On September 28, 2004, Trammell Crow Company (the Company) entered into an employment agreement with Mr. Matthew S. Khourie in connection with Mr. Khouries previous appointment as the Companys President of Development and Investment for the Central United States on July 28, 2004.
Mr. Khouries employment agreement became effective September 28, 2004, with an initial term ending on December 31, 2006, and automatically renews for additional one-year terms each December 31 unless either the Company or Mr. Khourie provides a notice of termination. The Employment Agreement provides that Mr. Khourie will receive an annual base salary payable in accordance with the Companys customary payroll practices for executive officers, subject to increase at any time by the Board of Directors, and subject to decrease in the same manner and to the same extent that the annual base salary of other senior executives is decreased. Mr. Khourie is eligible to receive annual bonus payments as the Board of Directors or the Compensation Committee of the Board of Directors may specify in its sole discretion, and is entitled to participate in the Companys compensation, retirement, health and welfare benefit plans applicable to the Companys executive officers. Mr. Khourie is also eligible to receive a development incentive payout based on the financial performance of the Companys Houston Development and Investment Business Unit, which he headed until undertaking his current position, with respect to the 2004 calendar year in accordance with the Companys 2001 Annual Cash Incentive Program for Principals. Mr. Khourie is entitled to certain termination payments in the event that, prior to a change in control, he is terminated by the Company without cause or he terminates his employment with good reason.

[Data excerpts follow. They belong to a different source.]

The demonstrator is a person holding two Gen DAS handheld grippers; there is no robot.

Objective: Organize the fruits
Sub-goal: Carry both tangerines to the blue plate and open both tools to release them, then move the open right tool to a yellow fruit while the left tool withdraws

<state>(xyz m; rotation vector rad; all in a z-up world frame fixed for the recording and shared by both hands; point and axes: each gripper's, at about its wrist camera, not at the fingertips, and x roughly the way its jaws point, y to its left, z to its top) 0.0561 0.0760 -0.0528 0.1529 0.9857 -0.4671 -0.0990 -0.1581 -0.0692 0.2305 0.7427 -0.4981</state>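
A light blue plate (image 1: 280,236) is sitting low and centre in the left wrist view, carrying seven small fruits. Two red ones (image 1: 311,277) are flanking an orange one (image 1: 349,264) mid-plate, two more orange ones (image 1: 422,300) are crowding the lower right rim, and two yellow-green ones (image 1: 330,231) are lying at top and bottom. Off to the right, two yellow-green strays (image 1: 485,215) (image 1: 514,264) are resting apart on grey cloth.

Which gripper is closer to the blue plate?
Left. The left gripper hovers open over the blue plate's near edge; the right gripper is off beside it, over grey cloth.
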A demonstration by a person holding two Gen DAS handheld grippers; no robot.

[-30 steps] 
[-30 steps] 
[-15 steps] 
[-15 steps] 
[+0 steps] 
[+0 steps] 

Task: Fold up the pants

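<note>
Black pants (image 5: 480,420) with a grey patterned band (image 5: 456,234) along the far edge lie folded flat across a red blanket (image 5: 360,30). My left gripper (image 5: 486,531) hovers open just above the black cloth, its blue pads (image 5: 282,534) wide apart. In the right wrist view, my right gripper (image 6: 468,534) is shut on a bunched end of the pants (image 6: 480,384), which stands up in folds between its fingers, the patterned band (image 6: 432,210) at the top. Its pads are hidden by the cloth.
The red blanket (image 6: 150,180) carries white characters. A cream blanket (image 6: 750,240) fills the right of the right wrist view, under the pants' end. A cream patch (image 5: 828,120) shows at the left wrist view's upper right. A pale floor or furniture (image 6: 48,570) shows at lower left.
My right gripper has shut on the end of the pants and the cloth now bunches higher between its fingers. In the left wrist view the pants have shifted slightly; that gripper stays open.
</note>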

If the Company experiences a change in control and Mr. Khouries employment is terminated on or within two years thereafter by the Company without cause, by Mr. Khourie for good reason or upon the Companys election not to renew Mr. Khouries employment, Mr. Khourie is entitled to receive the following compensation in addition to awarded but unpaid bonuses and accrued base salary, benefits and investment plan participation amounts: (i) cash payments in the amounts of two and one-half times (a) Mr. Khouries highest annual base salary for the preceding 12 months, and (b) one-half of Mr. Khouries mean annual bonus for the preceding three years plus one-half of Mr. Khouries current annual bonus target; (ii) cash payments in the amounts of (a) the unvested portion of any matching contribution account under the Companys 401(k) Plan, and (b) two and one-half times the Companys matching contribution under its 401(k) Plan for the calendar year prior to the year in which the termination occurs; (iii) continuing coverage under the Companys health plan for two and one-half years, with the active employee cost to be paid by Mr. Khourie; (iv) a pro rated bonus payment based on the average percentage of annual cash incentive bonuses paid to the Companys other senior executives payable when such incentive bonuses are paid to other senior executives; (v) expenses for enrollment in an outplacement program for up to 12 months; and (vi) continued vesting of all awards granted after a change in control under the Companys Long Term Incentive Plan for a period of 18 months. Upon a change in control, all awards held by Mr. Khourie pursuant to the Companys equity incentive plans will automatically vest and become exercisable.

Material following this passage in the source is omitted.